> Description of the task:
Please make an exact copy of the listing, without the pictures.

(Beginning of Source material)

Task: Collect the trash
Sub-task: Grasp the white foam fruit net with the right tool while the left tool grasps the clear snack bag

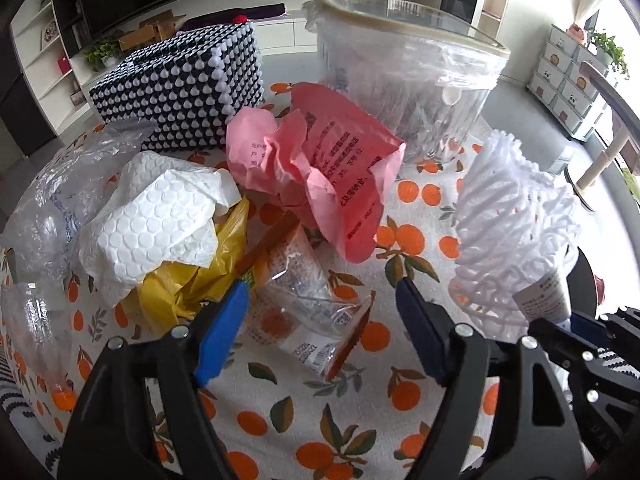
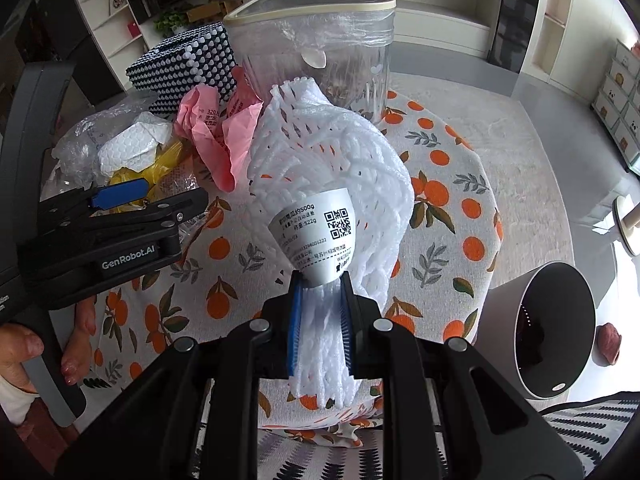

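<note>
Right now we pinch a white foam-net fruit sleeve [image 2: 332,168] with a printed QR label between the blue pads of our right gripper [image 2: 320,328], holding it up above the orange-patterned tablecloth [image 2: 440,184]. Our left gripper [image 1: 320,336] stands spread wide with nothing pressed between its pads, over a clear crinkled plastic wrapper [image 1: 308,300]. Beyond lie a crumpled pink printed paper [image 1: 332,168], a white embossed paper towel [image 1: 156,220], a yellow plastic bag [image 1: 188,284] and a clear lined bin [image 1: 404,76].
</note>
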Tool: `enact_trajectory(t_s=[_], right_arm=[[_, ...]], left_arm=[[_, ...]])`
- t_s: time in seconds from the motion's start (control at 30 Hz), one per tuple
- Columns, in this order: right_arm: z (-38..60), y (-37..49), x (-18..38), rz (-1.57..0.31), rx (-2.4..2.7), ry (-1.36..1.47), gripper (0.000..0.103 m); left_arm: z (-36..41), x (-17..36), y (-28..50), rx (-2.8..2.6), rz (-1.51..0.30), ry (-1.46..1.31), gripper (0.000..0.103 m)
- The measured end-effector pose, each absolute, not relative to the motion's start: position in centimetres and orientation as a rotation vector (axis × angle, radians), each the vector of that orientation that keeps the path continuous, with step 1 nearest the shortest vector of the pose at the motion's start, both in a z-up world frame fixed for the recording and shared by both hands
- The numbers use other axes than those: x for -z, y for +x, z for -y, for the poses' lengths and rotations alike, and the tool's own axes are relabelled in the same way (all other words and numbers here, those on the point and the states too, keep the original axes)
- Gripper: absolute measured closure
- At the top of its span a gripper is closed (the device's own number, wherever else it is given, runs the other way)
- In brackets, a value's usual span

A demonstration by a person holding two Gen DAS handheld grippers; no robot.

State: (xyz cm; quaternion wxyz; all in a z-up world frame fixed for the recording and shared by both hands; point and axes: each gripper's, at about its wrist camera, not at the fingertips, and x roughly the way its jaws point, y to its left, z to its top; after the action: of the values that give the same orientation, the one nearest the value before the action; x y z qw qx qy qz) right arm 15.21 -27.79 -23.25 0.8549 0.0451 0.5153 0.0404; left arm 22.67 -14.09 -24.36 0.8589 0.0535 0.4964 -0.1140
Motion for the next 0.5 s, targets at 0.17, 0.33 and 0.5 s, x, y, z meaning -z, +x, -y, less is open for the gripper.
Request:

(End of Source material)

> Solution to the problem:
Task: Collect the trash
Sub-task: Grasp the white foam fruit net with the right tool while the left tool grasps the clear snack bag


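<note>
Right now we pinch a white foam-net fruit sleeve [image 2: 332,168] with a printed QR label between the blue pads of our right gripper [image 2: 320,328], holding it up above the orange-patterned tablecloth [image 2: 440,184]. Our left gripper [image 1: 320,336] stands spread wide with nothing pressed between its pads, over a clear crinkled plastic wrapper [image 1: 308,300]. Beyond lie a crumpled pink printed paper [image 1: 332,168], a white embossed paper towel [image 1: 156,220], a yellow plastic bag [image 1: 188,284] and a clear lined bin [image 1: 404,76].
</note>
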Tool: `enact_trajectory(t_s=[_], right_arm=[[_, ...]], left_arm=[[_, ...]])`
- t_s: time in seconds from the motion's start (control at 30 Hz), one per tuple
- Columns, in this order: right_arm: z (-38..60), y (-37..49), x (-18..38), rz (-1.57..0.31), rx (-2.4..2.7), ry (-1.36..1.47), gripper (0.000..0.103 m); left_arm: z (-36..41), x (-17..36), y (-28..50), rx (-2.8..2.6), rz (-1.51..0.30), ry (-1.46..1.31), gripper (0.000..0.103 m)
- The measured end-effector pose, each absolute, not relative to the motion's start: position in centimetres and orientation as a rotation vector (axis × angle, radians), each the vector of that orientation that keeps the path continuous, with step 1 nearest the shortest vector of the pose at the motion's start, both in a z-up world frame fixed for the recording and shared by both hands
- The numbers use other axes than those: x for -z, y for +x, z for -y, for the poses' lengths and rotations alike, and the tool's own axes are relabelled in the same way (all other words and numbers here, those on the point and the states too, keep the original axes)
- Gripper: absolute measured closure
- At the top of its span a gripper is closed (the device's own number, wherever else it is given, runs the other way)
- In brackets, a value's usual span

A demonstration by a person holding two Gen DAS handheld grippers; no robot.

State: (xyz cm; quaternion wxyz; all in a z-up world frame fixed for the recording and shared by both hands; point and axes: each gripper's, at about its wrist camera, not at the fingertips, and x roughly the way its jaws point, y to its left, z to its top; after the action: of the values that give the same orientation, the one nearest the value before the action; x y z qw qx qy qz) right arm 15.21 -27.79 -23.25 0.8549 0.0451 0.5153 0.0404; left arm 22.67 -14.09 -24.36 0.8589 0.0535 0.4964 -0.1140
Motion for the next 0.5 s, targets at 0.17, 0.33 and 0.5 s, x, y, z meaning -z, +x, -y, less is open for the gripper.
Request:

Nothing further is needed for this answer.